Information shown: Begin
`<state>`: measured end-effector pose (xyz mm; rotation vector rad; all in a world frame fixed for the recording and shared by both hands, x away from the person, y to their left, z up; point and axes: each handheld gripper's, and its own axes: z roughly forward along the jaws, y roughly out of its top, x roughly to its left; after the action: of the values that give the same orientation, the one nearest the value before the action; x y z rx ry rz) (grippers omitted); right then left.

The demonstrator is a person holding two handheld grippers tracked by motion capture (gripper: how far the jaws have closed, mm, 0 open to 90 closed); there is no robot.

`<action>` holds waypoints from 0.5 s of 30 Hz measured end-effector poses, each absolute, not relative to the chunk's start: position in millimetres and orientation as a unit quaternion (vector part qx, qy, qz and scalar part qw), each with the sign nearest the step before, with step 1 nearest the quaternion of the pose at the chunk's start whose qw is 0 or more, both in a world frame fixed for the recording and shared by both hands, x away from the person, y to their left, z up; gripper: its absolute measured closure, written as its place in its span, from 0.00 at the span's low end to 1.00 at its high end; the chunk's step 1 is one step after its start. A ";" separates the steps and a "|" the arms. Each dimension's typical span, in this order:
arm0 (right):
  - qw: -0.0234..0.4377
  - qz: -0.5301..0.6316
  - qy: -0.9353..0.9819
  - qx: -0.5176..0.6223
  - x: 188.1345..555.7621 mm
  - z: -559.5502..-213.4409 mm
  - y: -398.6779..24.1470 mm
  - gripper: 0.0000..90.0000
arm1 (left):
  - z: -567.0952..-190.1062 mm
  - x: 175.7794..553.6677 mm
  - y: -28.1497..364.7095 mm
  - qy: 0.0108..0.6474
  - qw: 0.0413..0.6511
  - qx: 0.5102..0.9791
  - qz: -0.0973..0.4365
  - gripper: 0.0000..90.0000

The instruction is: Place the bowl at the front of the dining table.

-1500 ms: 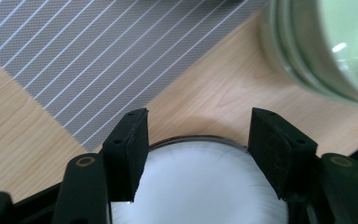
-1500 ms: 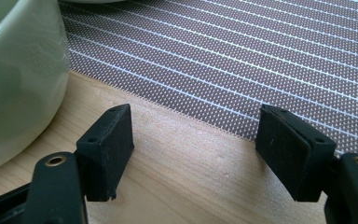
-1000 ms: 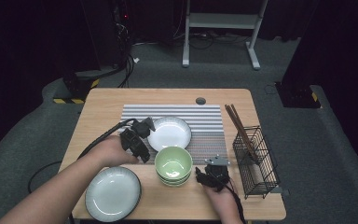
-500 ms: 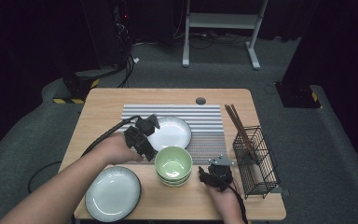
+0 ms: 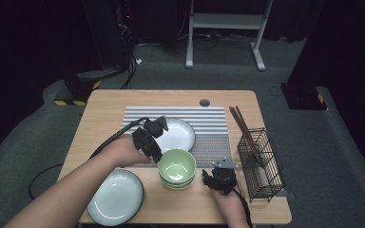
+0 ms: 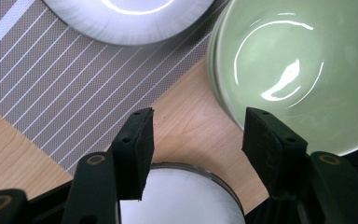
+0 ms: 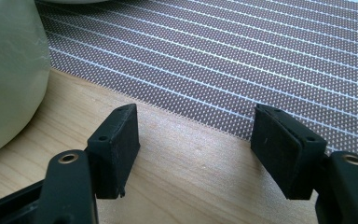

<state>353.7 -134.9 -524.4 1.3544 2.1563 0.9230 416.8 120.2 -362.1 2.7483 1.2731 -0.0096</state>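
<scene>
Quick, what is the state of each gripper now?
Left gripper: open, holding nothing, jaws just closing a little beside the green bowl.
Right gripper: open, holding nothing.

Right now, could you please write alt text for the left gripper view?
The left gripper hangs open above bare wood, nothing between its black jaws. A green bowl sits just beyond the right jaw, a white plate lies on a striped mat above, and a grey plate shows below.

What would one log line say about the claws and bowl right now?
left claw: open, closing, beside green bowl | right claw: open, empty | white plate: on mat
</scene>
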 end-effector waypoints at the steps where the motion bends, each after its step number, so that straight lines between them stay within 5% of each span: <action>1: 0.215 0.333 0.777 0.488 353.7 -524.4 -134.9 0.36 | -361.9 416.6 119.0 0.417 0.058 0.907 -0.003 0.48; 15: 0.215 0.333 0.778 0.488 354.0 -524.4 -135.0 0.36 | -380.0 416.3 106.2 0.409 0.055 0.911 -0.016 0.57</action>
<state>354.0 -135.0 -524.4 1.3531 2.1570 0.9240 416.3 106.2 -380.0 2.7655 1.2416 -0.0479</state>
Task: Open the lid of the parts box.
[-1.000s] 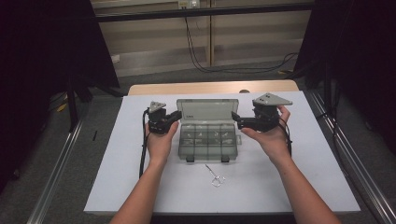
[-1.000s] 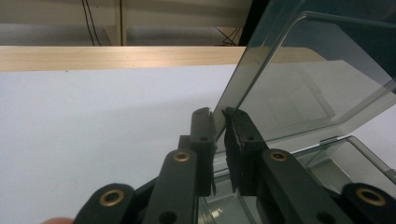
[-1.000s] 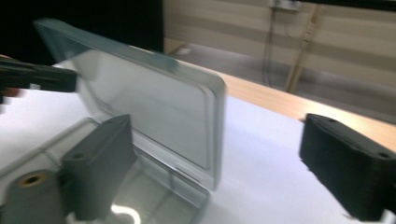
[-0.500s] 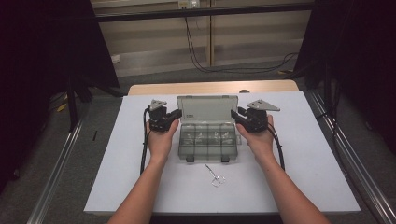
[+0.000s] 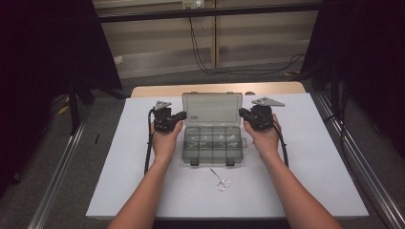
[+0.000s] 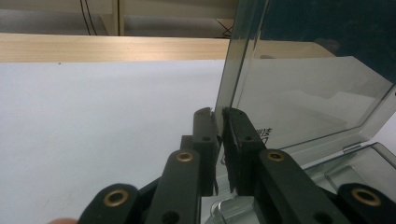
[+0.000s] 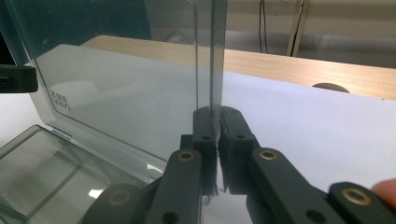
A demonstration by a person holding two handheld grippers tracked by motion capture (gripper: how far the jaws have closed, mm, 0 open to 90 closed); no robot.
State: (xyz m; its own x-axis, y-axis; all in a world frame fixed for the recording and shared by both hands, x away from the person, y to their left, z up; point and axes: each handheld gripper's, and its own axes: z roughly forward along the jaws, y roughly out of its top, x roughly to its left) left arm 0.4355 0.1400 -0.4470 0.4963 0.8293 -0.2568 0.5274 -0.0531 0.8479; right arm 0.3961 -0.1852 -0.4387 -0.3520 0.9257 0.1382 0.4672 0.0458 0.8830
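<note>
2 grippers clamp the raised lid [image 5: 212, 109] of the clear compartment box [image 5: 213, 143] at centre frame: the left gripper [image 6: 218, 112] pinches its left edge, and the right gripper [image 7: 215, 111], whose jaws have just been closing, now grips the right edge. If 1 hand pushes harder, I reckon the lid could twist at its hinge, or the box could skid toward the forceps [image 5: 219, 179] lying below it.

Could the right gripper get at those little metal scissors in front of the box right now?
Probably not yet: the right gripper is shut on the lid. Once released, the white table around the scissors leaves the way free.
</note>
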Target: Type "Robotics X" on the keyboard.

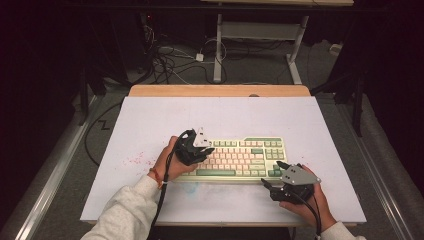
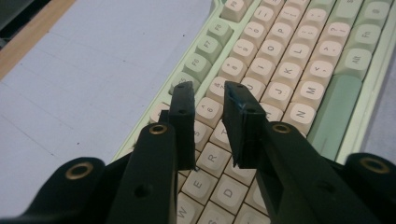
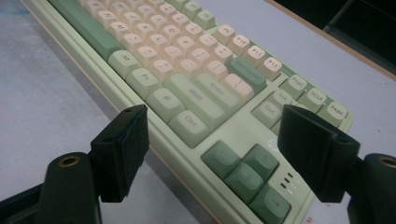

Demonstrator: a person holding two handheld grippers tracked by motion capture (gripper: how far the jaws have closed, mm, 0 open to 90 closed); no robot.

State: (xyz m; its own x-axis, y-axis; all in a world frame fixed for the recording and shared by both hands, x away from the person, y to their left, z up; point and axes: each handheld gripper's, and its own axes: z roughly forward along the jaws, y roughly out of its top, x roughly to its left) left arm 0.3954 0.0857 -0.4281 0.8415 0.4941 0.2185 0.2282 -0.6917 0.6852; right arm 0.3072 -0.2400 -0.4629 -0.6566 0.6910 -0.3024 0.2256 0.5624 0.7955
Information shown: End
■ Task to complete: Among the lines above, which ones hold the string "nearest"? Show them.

■ Output below:
`<state>`: measured end-effector pose (xyz mm; rotation vector rad; all in a world frame fixed for the recording and shared by both hands, x away from the person, y to their left, z up; point and axes: each handheld gripper's, and its own axes: z roughly forward along the jaws, y roughly out of its top, x roughly to its left; after the action: of the values that give the same orientation, the one nearest the value before the action; x y z rx ry rz) (grippers omitted); right then left.
`<action>` holds waypoints from 0.5 s of 30 Hz measured end-effector poses, each absolute, not relative to the chunk's start: position in millimetres and orientation as a unit quaternion (vector part qx, qy, qz and scalar part qw), each with the sign nearest the step before, with step 1 nearest the quaternion of the pose at the chunk's start whose qw is 0 or more, both in a world frame fixed for the recording and shared by both hands, x away from the person, y to their left, z up; gripper: its absolute measured closure, written as its place in its span, from 0.00 at the span's low end to 1.00 at its high end; the chunk's step 1 is one step after its start. A ";" separates the steps and a "|" the arms. Each dimension's typical span, in this order:

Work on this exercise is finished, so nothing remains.